Sa personnalité de feu avait suscité bien des passions, mais cette mort aussi discrète que digne fut une sorte de révélateur qui désarma ses adversaires. Ainsi, ce grand homme de guerre, qui a traversé la vie comme un boulet, terrorisant parfois, mais fécondant toujours, restera à la taille des hommes parce qu’il sut jusqu’au bout aimer et souffrir comme eux. Fait maréchal de France à titre posthume, le 15 janvier 1952, de Lattre est enterré auprès de son fils à Mouilleron-en-Pareds. Il avait publié en 1949 des Mémoires sous le titre Histoire de la Première Armée française.

P. A. V.

➙ Guerre mondiale (Seconde) / Indochine.

 L. Chaigne, Jean de Lattre, maréchal de France (Lanore, 1952). / Jean de Lattre de Tassigny, maréchal de France (Plon, 1953). / B. Simiot, De Lattre (Flammarion, 1953). / J. Dinfreville, le Roi Jean. Vie et mort du maréchal de Lattre de Tassigny (la Table Ronde, 1964). / S. de Lattre de Tassigny, Jean de Lattre, mon mari (Presses de la Cité, 1971-72 ; 2 vol.).

Laue (Max von)

Physicien allemand (Pfaffendorf, près de Coblence, 1879 - Berlin 1960).

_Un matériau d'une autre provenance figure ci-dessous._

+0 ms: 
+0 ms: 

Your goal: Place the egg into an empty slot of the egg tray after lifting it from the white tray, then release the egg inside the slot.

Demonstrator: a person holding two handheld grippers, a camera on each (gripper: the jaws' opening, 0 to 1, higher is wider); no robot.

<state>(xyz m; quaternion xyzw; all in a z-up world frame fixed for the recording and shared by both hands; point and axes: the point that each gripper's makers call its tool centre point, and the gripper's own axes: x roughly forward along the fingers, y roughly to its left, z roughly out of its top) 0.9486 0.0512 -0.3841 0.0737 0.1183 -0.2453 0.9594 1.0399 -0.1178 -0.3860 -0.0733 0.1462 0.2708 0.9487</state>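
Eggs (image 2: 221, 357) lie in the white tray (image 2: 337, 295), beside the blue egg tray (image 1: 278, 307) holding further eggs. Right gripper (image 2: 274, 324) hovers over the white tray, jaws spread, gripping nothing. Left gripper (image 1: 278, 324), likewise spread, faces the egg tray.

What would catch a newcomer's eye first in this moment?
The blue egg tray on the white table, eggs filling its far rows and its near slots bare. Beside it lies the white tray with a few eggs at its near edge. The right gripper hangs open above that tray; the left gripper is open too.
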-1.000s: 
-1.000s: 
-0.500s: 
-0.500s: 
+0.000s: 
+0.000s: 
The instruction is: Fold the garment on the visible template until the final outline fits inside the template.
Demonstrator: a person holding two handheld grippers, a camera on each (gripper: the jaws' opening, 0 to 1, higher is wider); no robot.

Max von Laue fait ses études au collège protestant de Strasbourg, où ses parents sont établis, puis aux universités de Göttingen et de Munich, où il s’oriente vers la physique, et plus particulièrement l’optique. À Munich, les rayons X sont alors à l’ordre du jour, Röntgen* y étant lui-même professeur de physique expérimentale ; avec Paul von Groth (1843-1927), la cristallographie y tient aussi une grande place, et les recherches de Laue vont bénéficier de cette conjonction.

Il soutient sa thèse en 1903, devient assistant à l’université de Berlin, est nommé successivement professeur à l’université de Zurich (1912), puis de Francfort-sur-le-Main (1914), obtient enfin une chaire à Berlin, pour y devenir en 1919 directeur de l’Institut de physique théorique.

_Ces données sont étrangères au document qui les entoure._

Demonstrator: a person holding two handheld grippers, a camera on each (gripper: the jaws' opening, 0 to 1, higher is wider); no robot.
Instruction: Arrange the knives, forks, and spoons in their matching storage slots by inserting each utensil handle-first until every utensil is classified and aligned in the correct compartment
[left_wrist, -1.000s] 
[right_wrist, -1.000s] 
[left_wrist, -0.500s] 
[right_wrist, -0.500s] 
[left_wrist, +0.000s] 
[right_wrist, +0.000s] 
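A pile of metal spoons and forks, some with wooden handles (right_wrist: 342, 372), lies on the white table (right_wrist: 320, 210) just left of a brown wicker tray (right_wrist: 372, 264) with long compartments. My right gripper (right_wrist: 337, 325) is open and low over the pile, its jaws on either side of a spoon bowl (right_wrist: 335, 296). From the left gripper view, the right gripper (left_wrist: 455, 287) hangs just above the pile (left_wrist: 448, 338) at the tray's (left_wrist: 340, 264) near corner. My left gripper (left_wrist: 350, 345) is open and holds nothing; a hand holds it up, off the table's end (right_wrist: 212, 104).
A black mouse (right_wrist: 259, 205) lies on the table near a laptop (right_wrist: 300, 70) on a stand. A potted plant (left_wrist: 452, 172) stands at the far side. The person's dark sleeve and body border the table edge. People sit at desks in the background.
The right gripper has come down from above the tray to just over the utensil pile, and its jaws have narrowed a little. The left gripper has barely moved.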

On doit d’abord à von Laue diverses publications sur le principe de relativité (1911). Puis, reprenant une ancienne hypothèse du Français A. Bravais sur les réseaux cristallins, il organise les premières expériences de diffraction des rayons X par les cristaux, qui sont réalisées en 1912 par ses assistants Walther Friedrich (né en 1883) et Paul Knipping (1883-1935). Ces expériences mettent fin à une longue controverse, en démontrant le caractère ondulatoire des rayons de Röntgen ; elles permettent aussi de connaître la structure des milieux cristallisés et, dans ce domaine, leurs applications seront multiples. Elles valent à leur auteur le prix Nobel de physique pour 1914.

Par la suite, von Laue étudie la supraconductibilité et il édifie en 1931 la théorie des interférences produites par les réseaux tridimensionnels.

Pendant la Seconde Guerre mondiale, il se signale par sa résistance au national-socialisme et apporte son aide aux opprimés. Lors de l’arrivée des armées alliées, il est emmené en Grande-Bretagne. À son retour en Allemagne, en 1946, il reprend d’abord son activité à Göttingen, puis, à partir de 1951, il va terminer sa carrière en devenant directeur de l’Institut de chimie physique et d’électrochimie de Berlin-Dahlem.

R. T.


Les continuateurs de Laue


Sir William Henry Bragg

(Wigton, Cumberland, 1862 - Londres 1942) et son fils sir William Lawrence Bragg (Adélaïde, Australie, 1890 - Ipswich 1971), physiciens anglais. Tous deux étudièrent principalement la diffraction des rayons X par les cristaux ; ils construisirent un spectrographe à haute fréquence, fondé sur l’interférence des rayons X à travers les réseaux cristallins et déterminèrent de nombreuses structures. Ils reçurent le prix Nobel de physique pour 1915.